Now at peace with being a heart attack survivor, Dana has embraced a healthier lifestyle. It helps that she'd already been a few years into retirement after a hard-charging career in the corporate world.
"I've made great use of Netflix and Amazon Prime," she said, laughing. "I do a lot of hobby-type things. I make greeting cards, take classes, read a lot and do jigsaw puzzles."
Being active is important, too. She has a treadmill and an elliptical machine, averaging a half-hour per day, six days per week. She avoids being outdoors if it's extremely hot or extremely cold. She also pays attention to the messages her body sends.
"If I'm tired, I admit it," she said. "Before, I would push myself through it."

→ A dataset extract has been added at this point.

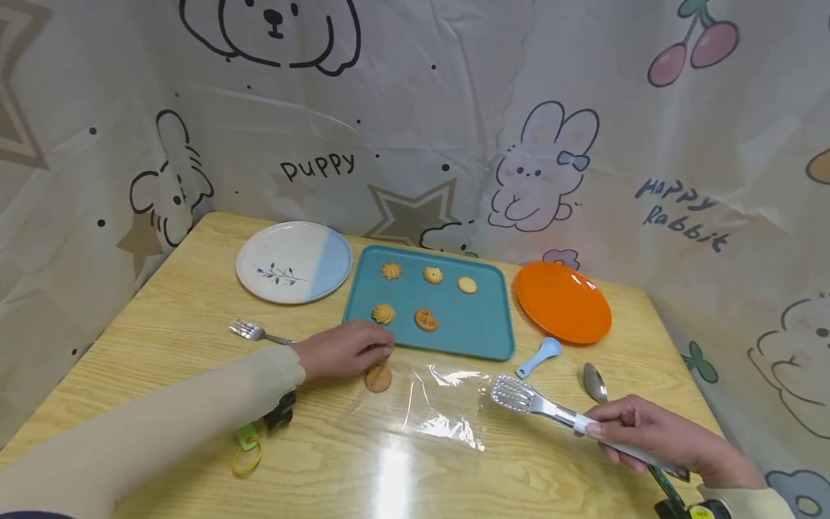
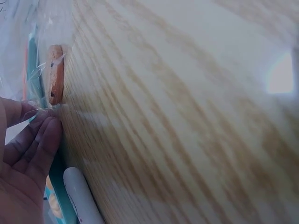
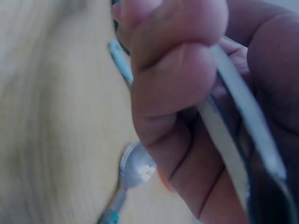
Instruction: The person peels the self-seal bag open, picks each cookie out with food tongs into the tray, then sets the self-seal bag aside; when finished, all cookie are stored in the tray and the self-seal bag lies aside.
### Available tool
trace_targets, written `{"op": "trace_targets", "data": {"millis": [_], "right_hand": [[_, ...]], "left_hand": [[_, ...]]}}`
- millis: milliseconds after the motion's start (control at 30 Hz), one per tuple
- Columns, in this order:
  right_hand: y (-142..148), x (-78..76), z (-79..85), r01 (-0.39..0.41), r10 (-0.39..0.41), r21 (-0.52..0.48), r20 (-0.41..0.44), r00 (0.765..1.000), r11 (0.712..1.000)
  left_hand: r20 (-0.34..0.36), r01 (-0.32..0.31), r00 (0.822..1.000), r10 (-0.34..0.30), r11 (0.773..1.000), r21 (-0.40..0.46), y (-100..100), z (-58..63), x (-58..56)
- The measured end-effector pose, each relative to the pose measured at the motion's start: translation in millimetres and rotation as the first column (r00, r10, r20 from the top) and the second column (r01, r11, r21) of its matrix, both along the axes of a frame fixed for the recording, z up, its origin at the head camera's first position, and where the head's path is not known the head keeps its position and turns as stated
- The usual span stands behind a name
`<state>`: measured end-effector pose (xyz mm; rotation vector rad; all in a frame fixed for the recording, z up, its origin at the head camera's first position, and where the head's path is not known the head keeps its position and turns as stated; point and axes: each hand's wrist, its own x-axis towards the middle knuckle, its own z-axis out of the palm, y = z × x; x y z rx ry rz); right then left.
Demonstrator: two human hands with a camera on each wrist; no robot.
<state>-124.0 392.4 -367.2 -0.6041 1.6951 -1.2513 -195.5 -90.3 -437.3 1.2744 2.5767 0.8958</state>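
Observation:
My left hand (image 1: 346, 349) pinches the edge of a clear plastic bag (image 1: 447, 404) lying flat on the table; in the left wrist view the film shows between thumb and fingertips (image 2: 46, 128). A round brown cookie (image 1: 378, 378) lies just below that hand at the bag's left end, and whether it is wholly inside I cannot tell. My right hand (image 1: 655, 436) grips metal tongs (image 1: 515, 394) by their handle, the slotted tips over the bag's right side. Beneath that hand lies a metal spoon (image 1: 593, 382), its handle partly hidden.
A teal tray (image 1: 467, 335) holds several cookies, among them a pretzel-shaped one (image 1: 426, 320). Left of it stand a white and blue plate (image 1: 279, 252) and a fork (image 1: 248, 329); on its right, an orange plate (image 1: 564, 303) and a light blue measuring spoon (image 1: 541, 355).

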Motion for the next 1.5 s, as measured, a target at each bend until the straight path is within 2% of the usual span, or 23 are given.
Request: {"op": "trace_targets", "data": {"millis": [267, 567, 833, 1000, 1267, 1367, 1500], "right_hand": [[-34.2, -5.9, -15.1, -0.019, 0.022, 0.044, -0.066, 0.998, 0.999], [-86.3, -25.9, -29.6, -0.042, 0.065, 0.135, -0.170, 0.983, 0.990], [-122.3, -35.2, -38.8, -0.100, 0.126, 0.143, -0.188, 0.974, 0.985], [-123.7, -36.4, -35.3, -0.097, 0.127, 0.158, -0.193, 0.973, 0.983], [-94.3, -31.3, -24.2, -0.068, 0.085, 0.098, -0.176, 0.981, 0.993], [-89.6, -29.3, -24.5, -0.057, 0.069, 0.081, -0.152, 0.986, 0.995], [-96.2, -27.6, -31.1, -0.079, 0.088, 0.060, -0.150, 0.985, 0.995]], "left_hand": [[-0.011, 0.004, 1.000, -0.003, 1.000, 0.007, 0.5, -2.8, -1.7], [-0.010, -0.007, 1.000, 0.007, 1.000, -0.008, -0.1, -3.3, -1.3], [-0.022, -0.001, 1.000, 0.001, 1.000, -0.001, 1.1, -2.8, -0.4], [-0.023, -0.008, 1.000, 0.008, 1.000, -0.008, 0.8, -2.6, -0.4], [-0.018, -0.007, 1.000, 0.007, 1.000, -0.003, 1.4, 1.6, 0.5], [-0.006, -0.010, 1.000, 0.010, 1.000, -0.004, 1.2, 3.2, 1.2], [-0.002, -0.016, 1.000, 0.016, 1.000, -0.012, 1.9, 3.7, 2.1]]}}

She keeps a close eye on her medications. And her diet is well under control, aided by a newfound love of cooking. She regularly takes healthy cooking classes with a food coach.
"I really like lentils and good-for-you food but I didn't know how to make it," she said. "I was never taught to cook because I was always in the corporate world. Now I'm learning about nuts, whole grains, vegetables and beans. I took a knife class to learn how to cut vegetables -- I was that bad!"
Another passion is using her story to help teach others not to take their health for granted.
"I can't tell you how many women I've told that if you feel something weird, go to the hospital. It's far better to pay the ER fee than not to be around to pay it," she said. "Too many women just go take a nap to sleep it off. If I did that, I would've died.
"Get checked regularly and work with your physician to address your heart health. Check your numbers! If your doctor tells you to do something, do it. If you don't, it will catch up with you. I'm walking proof."